I do have 4 sets of the Tolkien Companion and Guide, which is rather peculiar. Don't get me wrong; the 2 volume set is indispensable, but do I really need 4 sets? I think I had planned to sell some of these on eBay at some point but never got around to it. I guess that is the case with a number of extra copies I have lying about.


Peculiar? No, no, everyone should have (at least) four sets of the Companion and Guide. Scatter them around the house, so that one is always close at hand for easy reference.

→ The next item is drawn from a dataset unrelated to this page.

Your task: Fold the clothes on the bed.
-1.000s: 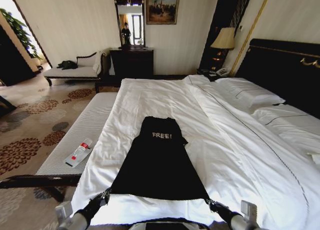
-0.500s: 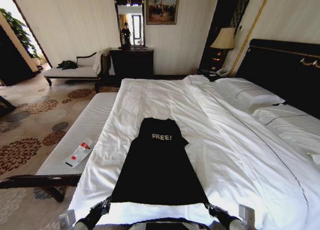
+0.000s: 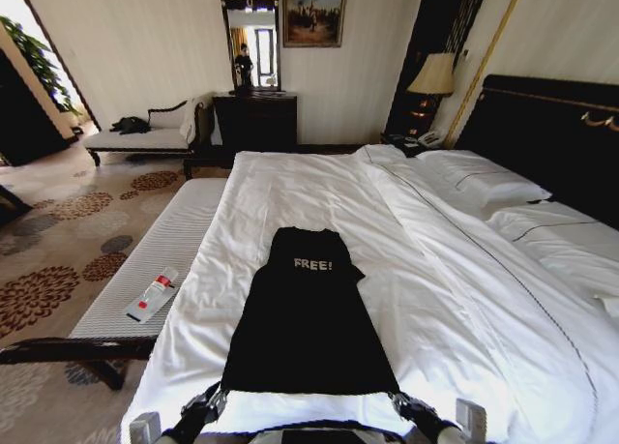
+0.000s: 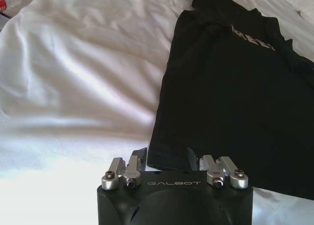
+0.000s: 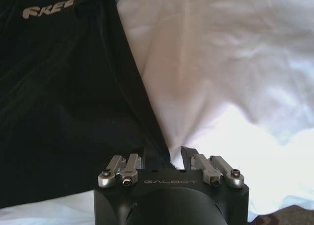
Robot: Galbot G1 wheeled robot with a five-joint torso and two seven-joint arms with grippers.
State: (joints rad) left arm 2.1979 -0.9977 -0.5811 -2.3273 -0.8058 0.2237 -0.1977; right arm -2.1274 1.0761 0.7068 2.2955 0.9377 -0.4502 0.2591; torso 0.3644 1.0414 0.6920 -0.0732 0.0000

We could recommend some other books too, coincidentally by the same authors, that should be bought in multiple copies.

Khamul:

I'm very interested in its printing, publication, and dissemination 'story' (although I almost exclusively derive this information, with all its pitfalls, from the books themselves; unlike W&C who have examined archives etc); as a result I've bought many, many copies of the 1977 edition.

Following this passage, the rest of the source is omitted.